História do Brasil (Frei Vicente do Salvador)/II/I
Posto que el-rei d. Manuel, quando soube a nova do descobrimento do Brasil, feito por Pedro Álvares Cabral, andava mui ocupado com as conquistas da Índia Oriental, pelo proveito que de si prometiam, e com as de África pela glória e louvor, que a seus vassalos delas resultava, não deixou, quando teve ocasião de mandar uma armada de seis velas, e por capitão-mor delas Gonçalo Coelho, para que descobrisse toda esta costa, o qual andou por ela muitos meses descobrindo-lhe os portos e rios, e em muitos deles entrou e assentou marcos, com as armas del-rei, que para isso trazia lavrados, mas pela pouca experiência que então se tinha de como corria a costa, e os ventos com que se navega, passou tantos trabalhos e infortúnios, que foi forçado tornar-se para o reino com duas caravelas menos, e a tempo em que já era morto el-rei d. Manuel, que faleceu no ano do Senhor de 1521; e reinava seu filho el-rei d. João Terceiro, ao qual se apresentou com as informações que pôde alcançar, pelas quais el-rei parecendo-lhe coisa de importância, mandou logo outra armada, e por capitão-mor Cristóvão Jacques, fidalgo de sua casa, que neste descobrimento trabalhou com notável proveito sobre a clareza da navegação desta costa, continuando com seus padrões conforme o regimento que trazia, e andando correndo esta grande costa veio dar com a baía a que chamou de Todos os Santos, por ser no dia da sua festa, primeiro de novembro, e entrando por ela, especulando todo o seu recôncavo, e rios, achou em um deles chamado de Paraguaçu duas naus francesas, que estavam ancoradas comerciando com o gentio, com as quais se pôs às bombardadas, e as meteu no fundo com toda a gente, e fazenda, e logo se foi para o reino, e deu as informações de tudo a Sua Alteza, as quais bem consideradas, com outras que já tinha de Pero Lopes de Sousa, que por esta costa também andou com outra armada, ordenou que se povoasse esta província, repartindo as terras por pessoas que se lhe ofereceram para as povoarem e conquistarem à custa de sua fazenda, e dando a cada um 50 léguas por costa com todo o seu sertão, para que eles fossem não só senhores, mas capitães delas; pelo que se chamam, e se distinguem por capitanias.

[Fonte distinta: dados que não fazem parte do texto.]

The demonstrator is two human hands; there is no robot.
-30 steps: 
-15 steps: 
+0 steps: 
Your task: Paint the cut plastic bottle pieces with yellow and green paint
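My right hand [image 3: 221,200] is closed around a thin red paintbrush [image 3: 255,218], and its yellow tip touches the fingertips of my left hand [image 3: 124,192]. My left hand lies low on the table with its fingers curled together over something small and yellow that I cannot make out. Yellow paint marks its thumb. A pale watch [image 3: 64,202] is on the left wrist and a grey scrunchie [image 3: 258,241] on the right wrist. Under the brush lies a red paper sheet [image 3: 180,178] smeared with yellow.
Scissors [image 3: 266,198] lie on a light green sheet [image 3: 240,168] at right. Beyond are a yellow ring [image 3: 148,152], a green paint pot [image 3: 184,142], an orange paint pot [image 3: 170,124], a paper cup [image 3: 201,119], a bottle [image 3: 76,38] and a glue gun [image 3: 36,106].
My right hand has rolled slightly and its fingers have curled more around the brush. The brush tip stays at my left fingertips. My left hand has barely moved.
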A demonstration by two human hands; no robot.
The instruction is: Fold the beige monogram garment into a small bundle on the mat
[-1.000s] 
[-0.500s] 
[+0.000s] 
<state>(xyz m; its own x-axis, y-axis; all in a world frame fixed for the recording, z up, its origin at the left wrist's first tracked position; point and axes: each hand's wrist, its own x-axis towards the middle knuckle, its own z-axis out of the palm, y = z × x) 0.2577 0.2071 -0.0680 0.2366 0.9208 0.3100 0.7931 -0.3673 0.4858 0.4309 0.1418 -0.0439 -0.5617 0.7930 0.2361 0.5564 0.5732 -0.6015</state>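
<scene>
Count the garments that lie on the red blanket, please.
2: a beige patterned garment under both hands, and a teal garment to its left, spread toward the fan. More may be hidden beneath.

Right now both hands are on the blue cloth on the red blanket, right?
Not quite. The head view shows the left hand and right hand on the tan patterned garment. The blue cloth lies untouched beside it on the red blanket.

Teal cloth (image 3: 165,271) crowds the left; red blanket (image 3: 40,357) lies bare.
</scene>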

Deu-lhes jurisdição no crime de baraço e pregão, açoites e morte, sendo o criminoso peão e sendo nobre até 10 anos de degredo; e no cível cem mil-réis de alçada, e que assistam às eleições dos juízes, e vereadores eles ou seu ouvidor, que eles fazem, como também fazem escrivãos do público, judicial e notas, escrivão da câmara, escrivão da ouvidoria, juiz, e escrivão dos órfãos, meirinho da vila, alcaide do campo, porque o do cárcere provê o alcaide-mor, e el-rei os ofícios da sua real fazenda, como são os dos provedores, e seus meirinhos, almoxarifes, porteiros da alfândega, e guardas dos navios; e ainda que os donatários são sismeiros das suas terras, e as repartem pelos moradores como querem, todavia movendo-se depois alguma dúvida sobre as datas, não são eles os juízes delas, senão o provedor da fazenda, nem os que as recebem de sesmaria têm obrigação de pagar mais que dízimo a Deus dos frutos que colhem, e este se paga a el-rei por ser Mestre da Ordem de Cristo, e ele da aos donatários a redízima, que é o dízimo de tudo o que lhe rendem os dízimos: pertencem-lhes também a vintena de todo o pescado que se pesca nos limites dar suas capitanias, e todas as águas com que moem os engenhos de açúcar, pelos quais lhes pagam de cada cem arrobas duas, ou três, ou conforme se concertam os senhores dos engenhos com eles, ou com seus procuradores, as quais pensões não têm a Bahia, Rio de Janeiro, Paraíba e as mais capitanias de el-rei, nas quais se paga o dízimo somente, mas no que toca a jurisdição do cível, e crime lha limitou el-rei depois muito, como veremos no capítulo primeiro do livro terceiro.